RNGkind(kind="Mersenne-Twister")  # the default anyway
set.seed(123)
n = 10^5
x = runif(n)
print(x[22662] == x[97974])

TRUE is output!

If I use, e.g., RNGkind(kind="Knuth-TAOCP-2002") similarly happens: I get "only" 99 995 different values in x. Given the periods of both random generators, the results seem highly unlikely.

Am I doing something wrong? I need to generate at least one million random numbers.

I am using Windows 8.1 with R version 3.6.2; Platform: x86_64-w64-mingw32/x64 (64-bit) and RStudio 1.2.5033.


Additional findings:

  1. Having a bag with $n$ different balls, we choose a ball $m$ times and put it back every time.

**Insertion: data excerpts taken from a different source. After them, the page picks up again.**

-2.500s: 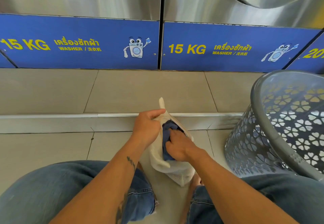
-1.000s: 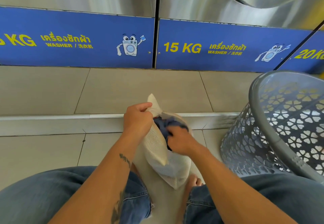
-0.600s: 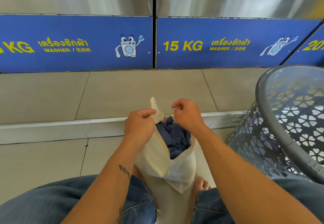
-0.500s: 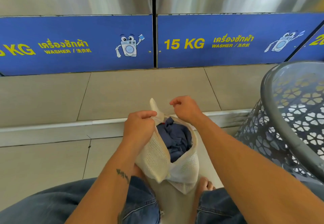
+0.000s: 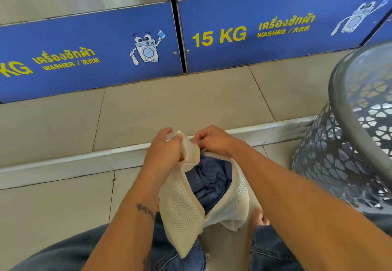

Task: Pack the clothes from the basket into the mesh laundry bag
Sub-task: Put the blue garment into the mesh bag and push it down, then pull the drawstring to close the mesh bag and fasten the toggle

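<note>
Both my hands pinch the bag (image 5: 186, 205) mouth: left hand (image 5: 164, 152) on one flap, right hand (image 5: 212, 141) probably at the zipper. Clothes (image 5: 209, 180) bulge at the opening; closing could snag them. Basket (image 5: 347, 154) beside me looks empty.

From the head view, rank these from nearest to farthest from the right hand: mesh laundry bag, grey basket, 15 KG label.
From the right hand:
1. Mesh laundry bag, held at its top edge, directly below.
2. Grey basket, on the floor to the right.
3. 15 KG label, on the blue washer panel ahead.
</note>
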Available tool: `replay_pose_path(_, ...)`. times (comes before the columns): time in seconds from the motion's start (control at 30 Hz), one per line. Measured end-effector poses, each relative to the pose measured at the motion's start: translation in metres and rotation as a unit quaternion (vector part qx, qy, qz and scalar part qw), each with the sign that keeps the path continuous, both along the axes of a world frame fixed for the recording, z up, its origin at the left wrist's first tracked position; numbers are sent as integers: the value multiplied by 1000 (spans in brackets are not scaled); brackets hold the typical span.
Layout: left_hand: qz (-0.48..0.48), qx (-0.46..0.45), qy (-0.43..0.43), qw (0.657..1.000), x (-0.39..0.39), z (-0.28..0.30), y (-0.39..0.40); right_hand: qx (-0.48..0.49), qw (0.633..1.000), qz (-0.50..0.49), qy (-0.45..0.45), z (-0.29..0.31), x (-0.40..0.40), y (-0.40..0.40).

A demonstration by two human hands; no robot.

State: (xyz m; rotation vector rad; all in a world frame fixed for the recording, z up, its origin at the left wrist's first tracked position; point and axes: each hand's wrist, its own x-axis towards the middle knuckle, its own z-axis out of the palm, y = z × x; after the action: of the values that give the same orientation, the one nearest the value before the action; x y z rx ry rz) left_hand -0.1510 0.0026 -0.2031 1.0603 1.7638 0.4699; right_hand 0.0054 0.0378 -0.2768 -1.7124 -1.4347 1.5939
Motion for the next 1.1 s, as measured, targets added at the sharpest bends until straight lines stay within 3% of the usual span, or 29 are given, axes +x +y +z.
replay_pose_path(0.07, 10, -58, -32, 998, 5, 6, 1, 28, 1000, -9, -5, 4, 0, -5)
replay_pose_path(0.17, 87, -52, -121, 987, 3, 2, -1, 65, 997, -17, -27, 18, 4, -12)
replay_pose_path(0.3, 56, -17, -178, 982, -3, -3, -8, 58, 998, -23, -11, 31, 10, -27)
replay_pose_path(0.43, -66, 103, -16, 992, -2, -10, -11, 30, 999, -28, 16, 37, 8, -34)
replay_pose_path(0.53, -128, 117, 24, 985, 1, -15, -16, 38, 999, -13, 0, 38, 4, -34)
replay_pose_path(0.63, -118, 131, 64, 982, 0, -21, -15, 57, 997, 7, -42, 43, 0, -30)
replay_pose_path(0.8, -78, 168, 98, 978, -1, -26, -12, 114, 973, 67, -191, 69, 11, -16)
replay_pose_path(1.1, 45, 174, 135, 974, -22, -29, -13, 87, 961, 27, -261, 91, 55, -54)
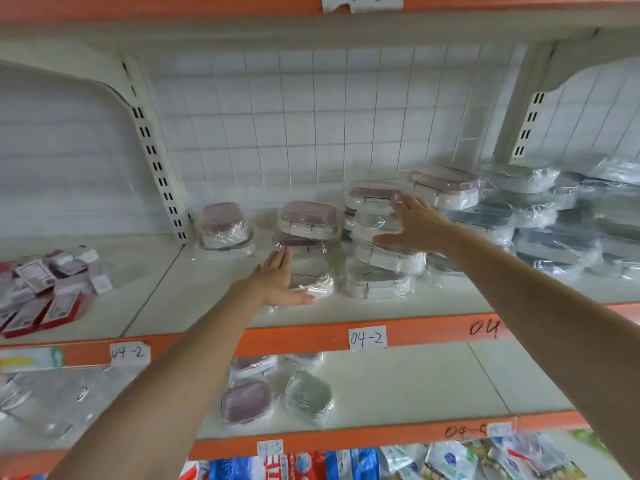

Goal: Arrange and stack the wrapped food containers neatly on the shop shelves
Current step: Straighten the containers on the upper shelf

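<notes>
- The wrapped containers (377, 237) are piled in uneven stacks on the middle shelf (214, 306).
- The left hand (277, 280) is laid flat, fingers straight, against the left stack (306, 251).
- The right hand (414, 223) is pressed open-fingered against the taller stack to the right.

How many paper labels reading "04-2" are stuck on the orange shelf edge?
2. One 04-2 label sits on the left part of the orange shelf edge, the other 04-2 label near the middle. Further right, "04" is handwritten directly on the edge, not on paper.
</notes>
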Motion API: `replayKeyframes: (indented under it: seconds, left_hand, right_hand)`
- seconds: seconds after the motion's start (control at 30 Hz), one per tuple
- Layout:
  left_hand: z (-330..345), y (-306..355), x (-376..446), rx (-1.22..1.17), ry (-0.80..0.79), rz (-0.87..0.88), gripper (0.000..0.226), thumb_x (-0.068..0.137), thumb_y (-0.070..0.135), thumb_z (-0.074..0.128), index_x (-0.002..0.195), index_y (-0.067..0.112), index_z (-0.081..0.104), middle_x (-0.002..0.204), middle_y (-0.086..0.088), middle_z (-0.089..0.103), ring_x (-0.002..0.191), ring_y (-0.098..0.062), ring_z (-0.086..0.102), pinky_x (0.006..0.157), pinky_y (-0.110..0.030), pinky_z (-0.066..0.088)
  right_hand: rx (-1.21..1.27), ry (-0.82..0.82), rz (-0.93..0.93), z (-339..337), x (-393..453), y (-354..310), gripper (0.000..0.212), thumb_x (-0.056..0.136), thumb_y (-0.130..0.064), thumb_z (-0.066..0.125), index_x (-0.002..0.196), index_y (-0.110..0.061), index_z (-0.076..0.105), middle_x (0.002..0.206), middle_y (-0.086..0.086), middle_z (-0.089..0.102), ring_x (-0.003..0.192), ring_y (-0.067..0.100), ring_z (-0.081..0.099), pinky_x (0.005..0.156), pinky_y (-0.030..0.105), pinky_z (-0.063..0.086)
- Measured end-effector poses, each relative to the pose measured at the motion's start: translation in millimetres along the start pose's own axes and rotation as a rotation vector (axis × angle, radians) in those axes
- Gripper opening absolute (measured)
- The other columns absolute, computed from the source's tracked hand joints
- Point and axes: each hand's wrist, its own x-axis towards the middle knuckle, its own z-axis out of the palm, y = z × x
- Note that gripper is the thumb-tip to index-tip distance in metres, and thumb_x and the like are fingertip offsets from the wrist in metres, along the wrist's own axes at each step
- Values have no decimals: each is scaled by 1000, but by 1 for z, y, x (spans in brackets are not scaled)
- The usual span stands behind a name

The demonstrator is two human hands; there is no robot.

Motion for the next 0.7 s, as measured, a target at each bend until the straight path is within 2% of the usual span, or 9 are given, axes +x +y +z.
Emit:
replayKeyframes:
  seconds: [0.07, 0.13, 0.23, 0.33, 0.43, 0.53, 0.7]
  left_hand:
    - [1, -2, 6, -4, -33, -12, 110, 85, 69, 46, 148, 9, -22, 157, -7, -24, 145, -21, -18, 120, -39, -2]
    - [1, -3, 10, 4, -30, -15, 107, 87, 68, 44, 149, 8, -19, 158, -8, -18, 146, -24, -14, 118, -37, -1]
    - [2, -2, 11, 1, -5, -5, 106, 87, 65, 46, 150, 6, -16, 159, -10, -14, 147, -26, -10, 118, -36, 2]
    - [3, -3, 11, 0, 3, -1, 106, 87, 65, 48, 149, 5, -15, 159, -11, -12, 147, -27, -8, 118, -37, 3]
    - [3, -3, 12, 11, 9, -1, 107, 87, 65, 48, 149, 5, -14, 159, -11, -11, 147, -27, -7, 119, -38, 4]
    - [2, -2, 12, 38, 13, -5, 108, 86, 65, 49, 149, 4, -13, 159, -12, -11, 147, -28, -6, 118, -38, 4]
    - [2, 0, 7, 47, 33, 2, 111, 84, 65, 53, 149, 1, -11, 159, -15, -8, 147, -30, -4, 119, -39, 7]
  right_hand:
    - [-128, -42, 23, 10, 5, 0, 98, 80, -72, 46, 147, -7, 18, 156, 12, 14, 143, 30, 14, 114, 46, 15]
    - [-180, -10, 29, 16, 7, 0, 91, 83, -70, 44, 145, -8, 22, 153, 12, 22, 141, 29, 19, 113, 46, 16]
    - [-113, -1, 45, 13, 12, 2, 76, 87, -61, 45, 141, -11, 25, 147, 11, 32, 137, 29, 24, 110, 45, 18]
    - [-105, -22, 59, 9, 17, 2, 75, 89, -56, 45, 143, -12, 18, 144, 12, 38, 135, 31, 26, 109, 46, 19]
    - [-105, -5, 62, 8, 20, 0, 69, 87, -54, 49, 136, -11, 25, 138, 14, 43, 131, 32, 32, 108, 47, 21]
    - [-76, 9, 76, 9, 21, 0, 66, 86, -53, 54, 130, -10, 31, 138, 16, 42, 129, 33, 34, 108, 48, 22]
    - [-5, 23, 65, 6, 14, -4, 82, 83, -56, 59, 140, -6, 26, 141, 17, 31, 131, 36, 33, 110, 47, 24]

The probability $p_{n, m}$ that all chosen balls are different is equal to ${n\choose m} / (n^m m!)$.
  2. R documentation points to a link where the implementation of Mersenne-Twister for 64-bit machines is available: http://www.math.sci.hiroshima-u.ac.jp/~m-mat/MT/emt64.html

The uniform sampling from $[0, 1]$ interval is obtained via choosing a random 64-bit integer first, so I computed the above probabilities for the 64-bit and (when $p_{2^{64}, 10^5}$ turned out to be rather low) 32-bit case: $$ p_{2^{64}, 10^5}\doteq 0.9999999999972... \qquad p_{2^{32}, 10^5} \doteq 0.3121... $$

Then, I tried 1000 random seeds and compute the proportion of the cases when all generated numbers are different: 0.303.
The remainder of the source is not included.